A groundbreaking revelation by researchers at the University of Cambridge, U.K., unveiled an artificially intelligent, self-regulating system that mirrors the human brain’s problem-solving approach. This remarkable development promises to usher in a new era of advancements in machine learning and neural networks while offering unprecedented insight into the mechanics of the human brain.
Like other intricate organs, human brains develop within certain limitations and conflicting needs. The need for optimization for information processing, balanced against the conservation of energy and resources, shapes the brain into an efficient system that operates within these physical restrictions.
Co-lead author of the study, Danyal Akarca, from the Medical Research Council Cognition and Brain Sciences Unit at Cambridge, notes, “Biological systems commonly evolve to maximize the use of available energetic resources. The results of this evolution are often elegant solutions that reflect the balance of competing forces.”
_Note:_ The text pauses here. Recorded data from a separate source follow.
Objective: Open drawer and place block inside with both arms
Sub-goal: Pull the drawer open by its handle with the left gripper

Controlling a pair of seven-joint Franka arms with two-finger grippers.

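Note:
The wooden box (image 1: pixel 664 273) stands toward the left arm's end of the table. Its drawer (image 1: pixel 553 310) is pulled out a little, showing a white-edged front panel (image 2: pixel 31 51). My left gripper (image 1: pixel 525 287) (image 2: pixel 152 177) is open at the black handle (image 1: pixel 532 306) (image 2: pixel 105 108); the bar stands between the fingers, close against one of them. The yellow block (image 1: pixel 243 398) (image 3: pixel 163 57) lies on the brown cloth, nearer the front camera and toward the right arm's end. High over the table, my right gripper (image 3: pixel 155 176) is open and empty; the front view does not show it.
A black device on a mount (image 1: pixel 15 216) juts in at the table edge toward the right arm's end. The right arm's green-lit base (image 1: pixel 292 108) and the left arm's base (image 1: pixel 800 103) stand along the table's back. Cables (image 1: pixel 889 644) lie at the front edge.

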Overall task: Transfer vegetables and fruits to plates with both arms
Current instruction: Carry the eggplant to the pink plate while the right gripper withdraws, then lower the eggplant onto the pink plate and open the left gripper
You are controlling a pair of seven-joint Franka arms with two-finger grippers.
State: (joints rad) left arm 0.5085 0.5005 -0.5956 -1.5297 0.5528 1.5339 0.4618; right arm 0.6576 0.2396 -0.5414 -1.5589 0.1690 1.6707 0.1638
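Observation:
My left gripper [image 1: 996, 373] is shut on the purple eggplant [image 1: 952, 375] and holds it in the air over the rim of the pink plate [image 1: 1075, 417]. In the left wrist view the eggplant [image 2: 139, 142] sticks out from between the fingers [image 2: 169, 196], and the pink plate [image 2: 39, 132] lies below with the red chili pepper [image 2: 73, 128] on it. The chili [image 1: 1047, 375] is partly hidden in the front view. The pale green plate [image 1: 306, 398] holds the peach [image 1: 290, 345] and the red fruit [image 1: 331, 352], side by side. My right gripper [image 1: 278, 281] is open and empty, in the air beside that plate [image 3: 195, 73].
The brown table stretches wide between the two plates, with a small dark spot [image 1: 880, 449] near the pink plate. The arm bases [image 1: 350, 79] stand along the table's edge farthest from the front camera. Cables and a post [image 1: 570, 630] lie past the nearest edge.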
In collaboration with computational neuroscientist Jascha Achterberg, Akarca and his team crafted an artificial system that mimics a simplified version of the brain, operating under similar physical constraints. The resulting findings were published in the esteemed Nature Machine Intelligence journal on November 20.
Neurons, the fundamental units of the brain, form a complex network, creating information highways that span different brain regions. Replicating this structure, the team’s AI system used computation nodes assigned to specific locations in virtual space. Like neurons, the physical distance between these nodes determines the ease of communication. The system was then tested with a maze task requiring extensive information processing.
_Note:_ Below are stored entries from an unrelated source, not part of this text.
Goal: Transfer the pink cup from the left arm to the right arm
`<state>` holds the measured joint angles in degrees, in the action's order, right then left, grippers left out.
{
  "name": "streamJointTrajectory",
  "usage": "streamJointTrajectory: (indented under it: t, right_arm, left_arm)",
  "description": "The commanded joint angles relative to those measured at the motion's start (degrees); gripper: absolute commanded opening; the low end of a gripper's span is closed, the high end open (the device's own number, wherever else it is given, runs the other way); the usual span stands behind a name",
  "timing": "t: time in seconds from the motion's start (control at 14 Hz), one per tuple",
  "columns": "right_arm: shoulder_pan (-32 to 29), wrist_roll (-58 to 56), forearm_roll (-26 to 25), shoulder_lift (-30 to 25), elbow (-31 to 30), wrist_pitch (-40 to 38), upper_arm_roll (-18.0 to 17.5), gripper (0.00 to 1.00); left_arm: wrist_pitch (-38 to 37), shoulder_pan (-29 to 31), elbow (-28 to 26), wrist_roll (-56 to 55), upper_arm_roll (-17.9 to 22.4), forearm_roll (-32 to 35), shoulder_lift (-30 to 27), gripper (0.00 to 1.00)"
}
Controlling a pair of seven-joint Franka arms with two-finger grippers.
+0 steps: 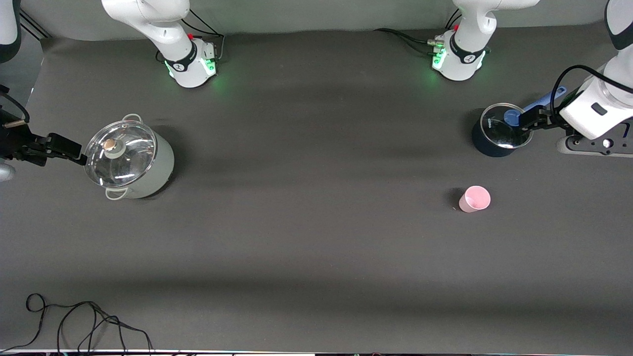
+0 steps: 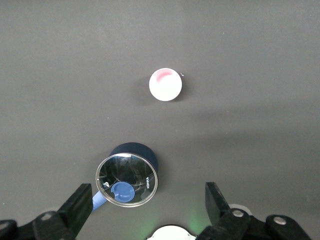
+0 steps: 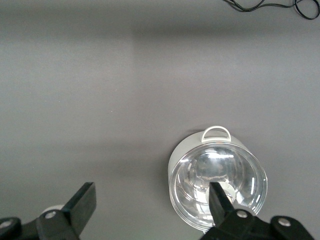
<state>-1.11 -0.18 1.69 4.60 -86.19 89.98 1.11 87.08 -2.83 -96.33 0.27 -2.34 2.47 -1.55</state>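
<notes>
you'll find the pink cup (image 1: 474, 199) standing upright on the dark table (image 1: 306, 232), in the lower right part of the front view, toward the left arm's end and nearer the front camera than the dark blue pot (image 1: 499, 132). nothing touches it. in the left wrist view the cup (image 2: 165, 84) sits in the upper middle of the frame, well apart from the blue pot (image 2: 127, 173), whose glass lid and blue knob show in the lower middle.

the left gripper (image 1: 528, 121) hangs at the right edge of the front view, over the blue pot's rim. its fingers (image 2: 80, 205) are spread wide with nothing between them — you can see both tips at the bottom of its wrist view.

the right gripper (image 1: 62, 147) is at the left edge of the front view, up beside the rim of the pale green pot (image 1: 129, 157) with its glass lid. its fingers (image 3: 85, 202) are also spread wide and empty — the pot (image 3: 217, 181) fills the lower right of that wrist view. a black cable (image 1: 79, 321) lies in the lower left corner of the front view.
</notes>
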Motion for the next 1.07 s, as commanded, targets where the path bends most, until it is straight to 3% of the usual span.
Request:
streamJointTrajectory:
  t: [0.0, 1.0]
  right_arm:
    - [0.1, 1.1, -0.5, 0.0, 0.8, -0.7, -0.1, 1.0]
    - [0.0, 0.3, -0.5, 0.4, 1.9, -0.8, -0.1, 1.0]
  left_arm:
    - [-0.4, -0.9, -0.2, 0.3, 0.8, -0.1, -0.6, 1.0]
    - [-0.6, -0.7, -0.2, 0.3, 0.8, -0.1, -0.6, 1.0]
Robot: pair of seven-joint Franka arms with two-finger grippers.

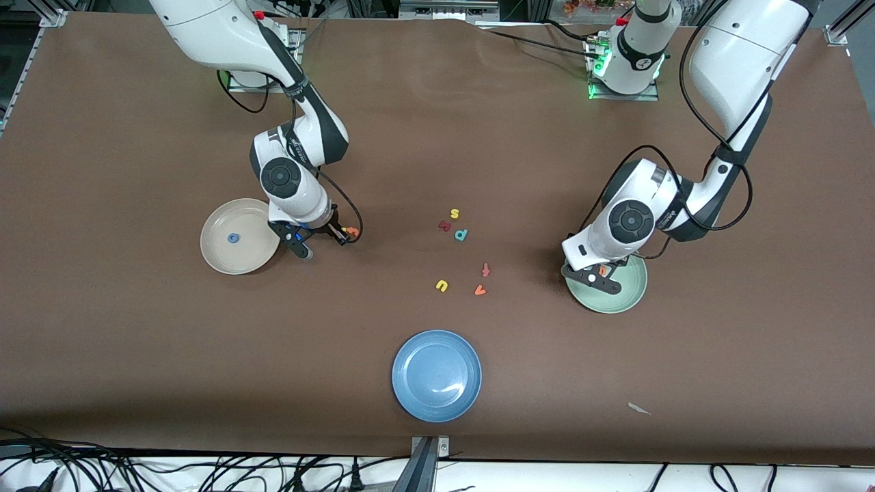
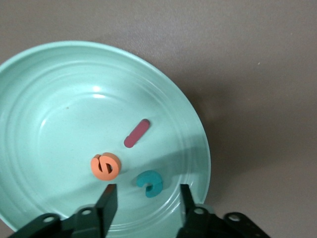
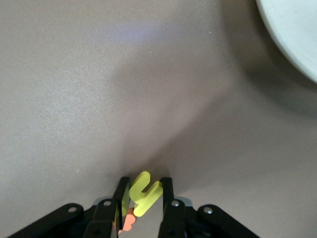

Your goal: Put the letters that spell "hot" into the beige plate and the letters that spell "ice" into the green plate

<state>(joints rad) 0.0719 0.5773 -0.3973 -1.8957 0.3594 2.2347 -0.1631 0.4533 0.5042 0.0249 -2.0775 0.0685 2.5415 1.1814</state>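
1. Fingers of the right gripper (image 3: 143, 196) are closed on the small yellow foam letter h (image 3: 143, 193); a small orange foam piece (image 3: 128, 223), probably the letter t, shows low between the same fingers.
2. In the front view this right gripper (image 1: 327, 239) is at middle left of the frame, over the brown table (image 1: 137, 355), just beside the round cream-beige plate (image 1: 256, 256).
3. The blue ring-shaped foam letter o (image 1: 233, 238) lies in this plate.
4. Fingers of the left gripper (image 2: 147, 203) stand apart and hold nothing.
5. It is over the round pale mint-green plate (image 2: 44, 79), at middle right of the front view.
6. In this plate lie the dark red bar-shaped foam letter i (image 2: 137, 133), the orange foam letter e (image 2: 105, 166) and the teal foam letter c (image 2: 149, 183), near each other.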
According to co-author Duncan Astle, this simple constraint of communication difficulty between distant nodes forced the artificial system to develop complex characteristics similar to those in biological systems like the human brain. This revelation underscores why our brains are structured the way they are.
Achterberg expressed his team’s astonishment at the results, noting that their AI system mirrors the brain in numerous ways. He highlighted two main areas in which their system resembled the brain: the internal structure, reflecting the intricate, energy-efficient connections of the brain, and the internal functions, mirroring the efficient signal transmission seen in the brain.
The team is optimistic that this AI system can be further refined to reveal how specific restrictions contribute to the unique characteristics observed in the human brain, particularly among individuals grappling with cognitive or mental health issues.
Co-author John Duncan believes these artificial brains could provide a novel way to understand the complex data collected from real neuron activity in actual brains.
In Achterberg’s words, “Understanding the brain’s problem-solving capabilities alongside its resource conservation goal can help us comprehend why brains are structured the way they are.”